The expected answer is every line of the material, reproduced exactly.
┌────────
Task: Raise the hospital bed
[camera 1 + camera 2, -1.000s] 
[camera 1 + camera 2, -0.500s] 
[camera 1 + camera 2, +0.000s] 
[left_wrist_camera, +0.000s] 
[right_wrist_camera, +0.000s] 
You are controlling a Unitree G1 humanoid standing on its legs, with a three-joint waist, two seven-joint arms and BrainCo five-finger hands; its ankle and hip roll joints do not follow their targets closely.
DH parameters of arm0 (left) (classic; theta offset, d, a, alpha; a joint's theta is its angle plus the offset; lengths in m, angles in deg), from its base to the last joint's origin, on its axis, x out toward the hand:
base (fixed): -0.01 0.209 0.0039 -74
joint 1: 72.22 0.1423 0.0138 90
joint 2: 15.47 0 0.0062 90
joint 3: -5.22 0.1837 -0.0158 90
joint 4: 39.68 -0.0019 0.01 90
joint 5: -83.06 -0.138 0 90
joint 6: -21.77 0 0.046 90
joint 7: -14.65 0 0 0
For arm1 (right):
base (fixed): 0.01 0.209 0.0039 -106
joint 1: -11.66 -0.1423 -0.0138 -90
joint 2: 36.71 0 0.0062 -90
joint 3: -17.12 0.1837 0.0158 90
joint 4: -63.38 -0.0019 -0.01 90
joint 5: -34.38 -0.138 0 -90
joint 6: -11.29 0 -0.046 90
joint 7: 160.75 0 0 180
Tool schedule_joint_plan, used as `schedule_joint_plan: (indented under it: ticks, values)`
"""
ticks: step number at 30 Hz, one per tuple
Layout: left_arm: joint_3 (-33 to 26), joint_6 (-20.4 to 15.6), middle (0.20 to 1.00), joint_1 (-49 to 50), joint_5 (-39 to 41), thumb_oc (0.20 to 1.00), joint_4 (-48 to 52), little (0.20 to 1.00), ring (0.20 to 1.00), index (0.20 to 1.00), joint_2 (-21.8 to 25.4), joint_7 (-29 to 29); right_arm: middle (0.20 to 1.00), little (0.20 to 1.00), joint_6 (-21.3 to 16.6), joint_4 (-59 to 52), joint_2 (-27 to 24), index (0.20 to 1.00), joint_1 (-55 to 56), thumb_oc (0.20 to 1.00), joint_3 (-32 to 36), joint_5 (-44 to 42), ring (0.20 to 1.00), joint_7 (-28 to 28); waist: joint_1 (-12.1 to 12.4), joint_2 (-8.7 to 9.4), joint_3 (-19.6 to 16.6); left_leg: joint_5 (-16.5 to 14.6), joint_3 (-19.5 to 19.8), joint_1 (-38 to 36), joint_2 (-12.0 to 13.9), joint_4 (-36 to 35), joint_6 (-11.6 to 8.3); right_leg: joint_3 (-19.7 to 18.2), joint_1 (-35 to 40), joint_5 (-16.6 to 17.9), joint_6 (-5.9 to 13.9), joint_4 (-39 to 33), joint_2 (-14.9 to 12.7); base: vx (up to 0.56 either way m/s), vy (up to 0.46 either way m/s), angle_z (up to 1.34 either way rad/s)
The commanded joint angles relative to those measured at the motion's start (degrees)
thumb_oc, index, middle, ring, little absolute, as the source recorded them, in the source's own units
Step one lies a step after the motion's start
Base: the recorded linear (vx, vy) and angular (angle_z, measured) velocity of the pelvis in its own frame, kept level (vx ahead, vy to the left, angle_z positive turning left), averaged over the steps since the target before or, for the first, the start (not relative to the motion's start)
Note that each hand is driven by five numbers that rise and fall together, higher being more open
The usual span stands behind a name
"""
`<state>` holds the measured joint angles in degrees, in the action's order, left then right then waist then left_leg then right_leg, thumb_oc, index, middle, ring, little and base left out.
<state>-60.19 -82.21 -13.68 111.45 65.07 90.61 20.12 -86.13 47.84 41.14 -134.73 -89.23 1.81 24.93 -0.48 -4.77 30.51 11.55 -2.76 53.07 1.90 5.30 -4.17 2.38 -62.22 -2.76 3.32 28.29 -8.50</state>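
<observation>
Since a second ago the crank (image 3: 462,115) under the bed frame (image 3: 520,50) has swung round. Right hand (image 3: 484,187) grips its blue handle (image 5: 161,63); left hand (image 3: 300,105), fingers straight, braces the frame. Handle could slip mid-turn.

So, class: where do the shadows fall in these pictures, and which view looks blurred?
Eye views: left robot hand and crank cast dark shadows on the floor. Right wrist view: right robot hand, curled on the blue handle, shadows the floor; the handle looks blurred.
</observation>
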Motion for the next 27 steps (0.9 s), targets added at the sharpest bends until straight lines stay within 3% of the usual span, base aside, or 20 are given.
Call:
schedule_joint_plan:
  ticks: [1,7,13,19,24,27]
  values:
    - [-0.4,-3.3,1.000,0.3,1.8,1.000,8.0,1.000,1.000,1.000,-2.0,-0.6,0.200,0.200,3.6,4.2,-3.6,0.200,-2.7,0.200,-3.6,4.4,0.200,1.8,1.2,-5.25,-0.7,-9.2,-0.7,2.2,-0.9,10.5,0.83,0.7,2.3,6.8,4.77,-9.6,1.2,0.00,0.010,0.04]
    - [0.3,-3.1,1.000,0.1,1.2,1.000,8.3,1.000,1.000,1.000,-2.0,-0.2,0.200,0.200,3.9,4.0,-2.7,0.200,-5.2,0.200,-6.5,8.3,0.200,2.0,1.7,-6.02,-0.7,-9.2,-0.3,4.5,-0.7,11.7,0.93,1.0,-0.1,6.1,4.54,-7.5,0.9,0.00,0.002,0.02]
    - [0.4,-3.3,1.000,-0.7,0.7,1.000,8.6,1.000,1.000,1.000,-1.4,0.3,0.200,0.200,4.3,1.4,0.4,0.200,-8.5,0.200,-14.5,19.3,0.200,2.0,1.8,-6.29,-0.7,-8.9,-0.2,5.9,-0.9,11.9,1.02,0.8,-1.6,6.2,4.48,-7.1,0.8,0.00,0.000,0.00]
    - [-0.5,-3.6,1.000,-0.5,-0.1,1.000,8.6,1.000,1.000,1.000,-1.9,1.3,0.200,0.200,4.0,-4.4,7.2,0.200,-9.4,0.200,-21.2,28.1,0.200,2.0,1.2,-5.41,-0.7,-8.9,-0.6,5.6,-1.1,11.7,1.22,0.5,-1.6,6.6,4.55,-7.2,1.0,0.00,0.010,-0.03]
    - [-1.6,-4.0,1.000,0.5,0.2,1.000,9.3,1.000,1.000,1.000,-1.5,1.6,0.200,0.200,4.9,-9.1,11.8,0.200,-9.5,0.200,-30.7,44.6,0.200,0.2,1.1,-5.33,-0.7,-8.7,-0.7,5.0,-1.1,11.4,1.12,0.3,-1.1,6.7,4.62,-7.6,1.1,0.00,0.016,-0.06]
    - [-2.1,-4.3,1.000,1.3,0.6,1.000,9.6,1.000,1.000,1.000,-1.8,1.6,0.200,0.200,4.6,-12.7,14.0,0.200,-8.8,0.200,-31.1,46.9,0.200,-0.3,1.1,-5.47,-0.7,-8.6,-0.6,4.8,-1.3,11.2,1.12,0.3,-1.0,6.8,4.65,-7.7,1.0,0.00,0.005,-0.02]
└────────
Solution for this problem:
Task: Raise the hospital bed
[camera 1 + camera 2, -1.000s] 
[camera 1 + camera 2, -0.500s] 
[camera 1 + camera 2, +0.000s] 
[left_wrist_camera, +0.000s] 
[right_wrist_camera, +0.000s] 
You are controlling a Unitree G1 humanoid standing on its legs, with a three-joint waist, two seven-joint arms and BrainCo five-finger hands; its ankle and hip roll joints do not follow their targets closely.
DH parameters of arm0 (left) (classic; theta offset, d, a, alpha; a joint's theta is its angle plus the offset; lengths in m, angles in deg), from its base to the last joint's origin, on its axis, x out toward the hand:
base (fixed): -0.01 0.209 0.0039 -74
joint 1: 72.22 0.1423 0.0138 90
joint 2: 15.47 0 0.0062 90
joint 3: -5.22 0.1837 -0.0158 90
joint 4: 39.68 -0.0019 0.01 90
joint 5: -83.06 -0.138 0 90
joint 6: -21.77 0 0.046 90
joint 7: -14.65 0 0 0
For arm1 (right):
base (fixed): 0.01 0.209 0.0039 -106
joint 1: -11.66 -0.1423 -0.0138 -90
joint 2: 36.71 0 0.0062 -90
joint 3: -17.12 0.1837 0.0158 90
joint 4: -63.38 -0.0019 -0.01 90
joint 5: -34.38 -0.138 0 -90
joint 6: -11.29 0 -0.046 90
joint 7: 160.75 0 0 180
Tool schedule_joint_plan, used as `schedule_joint_plan: (indented under it: ticks, values)`
"""
ticks: step number at 30 Hz, one per tuple
Layout: left_arm: joint_3 (-33 to 26), joint_6 (-20.4 to 15.6), middle (0.20 to 1.00), joint_1 (-49 to 50), joint_5 (-39 to 41), thumb_oc (0.20 to 1.00), joint_4 (-48 to 52), little (0.20 to 1.00), ring (0.20 to 1.00), index (0.20 to 1.00), joint_2 (-21.8 to 25.4), joint_7 (-29 to 29); right_arm: middle (0.20 to 1.00), little (0.20 to 1.00), joint_6 (-21.3 to 16.6), joint_4 (-59 to 52), joint_2 (-27 to 24), index (0.20 to 1.00), joint_1 (-55 to 56), thumb_oc (0.20 to 1.00), joint_3 (-32 to 36), joint_5 (-44 to 42), ring (0.20 to 1.00), joint_7 (-28 to 28); waist: joint_1 (-12.1 to 12.4), joint_2 (-8.7 to 9.4), joint_3 (-19.6 to 16.6); left_leg: joint_5 (-16.5 to 14.6), joint_3 (-19.5 to 19.8), joint_1 (-38 to 36), joint_2 (-12.0 to 13.9), joint_4 (-36 to 35), joint_6 (-11.6 to 8.3); right_leg: joint_3 (-19.7 to 18.2), joint_1 (-35 to 40), joint_5 (-16.6 to 17.9), joint_6 (-5.9 to 13.9), joint_4 (-39 to 33), joint_2 (-14.9 to 12.7); base: vx (up to 0.56 either way m/s), vy (up to 0.46 either way m/s), angle_z (up to 1.34 either way rad/s)
The commanded joint angles relative to those measured at the motion's start (degrees)
thumb_oc, index, middle, ring, little absolute, as the source recorded them, in the source's own units
Step one lies a step after the motion's start
Base: the recorded linear (vx, vy) and angular (angle_z, measured) velocity of the pelvis in its own frame, kept level (vx ahead, vy to the left, angle_z positive turning left), averaged over the steps since the target before or, for the first, the start (not relative to the motion's start)
Note that each hand is driven by five numbers that rise and fall together, higher being more open
The usual span stands behind a name
"""
`<state>` holds the measured joint angles in degrees, in the action's order, left then right then waist then left_leg then right_leg, thumb_oc, index, middle, ring, little and base left out.
<state>-60.19 -82.21 -13.68 111.45 65.07 90.61 20.12 -86.13 47.84 41.14 -134.73 -89.23 1.81 24.93 -0.48 -4.77 30.51 11.55 -2.76 53.07 1.90 5.30 -4.17 2.38 -62.22 -2.76 3.32 28.29 -8.50</state>
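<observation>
Since a second ago the crank (image 3: 462,115) under the bed frame (image 3: 520,50) has swung round. Right hand (image 3: 484,187) grips its blue handle (image 5: 161,63); left hand (image 3: 300,105), fingers straight, braces the frame. Handle could slip mid-turn.

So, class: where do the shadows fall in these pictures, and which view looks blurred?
Eye views: left robot hand and crank cast dark shadows on the floor. Right wrist view: right robot hand, curled on the blue handle, shadows the floor; the handle looks blurred.
</observation>
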Motion for the next 27 steps (0.9 s), targets added at the sharpest bends until straight lines stay within 3% of the usual span, base aside, or 20 are given.
Call:
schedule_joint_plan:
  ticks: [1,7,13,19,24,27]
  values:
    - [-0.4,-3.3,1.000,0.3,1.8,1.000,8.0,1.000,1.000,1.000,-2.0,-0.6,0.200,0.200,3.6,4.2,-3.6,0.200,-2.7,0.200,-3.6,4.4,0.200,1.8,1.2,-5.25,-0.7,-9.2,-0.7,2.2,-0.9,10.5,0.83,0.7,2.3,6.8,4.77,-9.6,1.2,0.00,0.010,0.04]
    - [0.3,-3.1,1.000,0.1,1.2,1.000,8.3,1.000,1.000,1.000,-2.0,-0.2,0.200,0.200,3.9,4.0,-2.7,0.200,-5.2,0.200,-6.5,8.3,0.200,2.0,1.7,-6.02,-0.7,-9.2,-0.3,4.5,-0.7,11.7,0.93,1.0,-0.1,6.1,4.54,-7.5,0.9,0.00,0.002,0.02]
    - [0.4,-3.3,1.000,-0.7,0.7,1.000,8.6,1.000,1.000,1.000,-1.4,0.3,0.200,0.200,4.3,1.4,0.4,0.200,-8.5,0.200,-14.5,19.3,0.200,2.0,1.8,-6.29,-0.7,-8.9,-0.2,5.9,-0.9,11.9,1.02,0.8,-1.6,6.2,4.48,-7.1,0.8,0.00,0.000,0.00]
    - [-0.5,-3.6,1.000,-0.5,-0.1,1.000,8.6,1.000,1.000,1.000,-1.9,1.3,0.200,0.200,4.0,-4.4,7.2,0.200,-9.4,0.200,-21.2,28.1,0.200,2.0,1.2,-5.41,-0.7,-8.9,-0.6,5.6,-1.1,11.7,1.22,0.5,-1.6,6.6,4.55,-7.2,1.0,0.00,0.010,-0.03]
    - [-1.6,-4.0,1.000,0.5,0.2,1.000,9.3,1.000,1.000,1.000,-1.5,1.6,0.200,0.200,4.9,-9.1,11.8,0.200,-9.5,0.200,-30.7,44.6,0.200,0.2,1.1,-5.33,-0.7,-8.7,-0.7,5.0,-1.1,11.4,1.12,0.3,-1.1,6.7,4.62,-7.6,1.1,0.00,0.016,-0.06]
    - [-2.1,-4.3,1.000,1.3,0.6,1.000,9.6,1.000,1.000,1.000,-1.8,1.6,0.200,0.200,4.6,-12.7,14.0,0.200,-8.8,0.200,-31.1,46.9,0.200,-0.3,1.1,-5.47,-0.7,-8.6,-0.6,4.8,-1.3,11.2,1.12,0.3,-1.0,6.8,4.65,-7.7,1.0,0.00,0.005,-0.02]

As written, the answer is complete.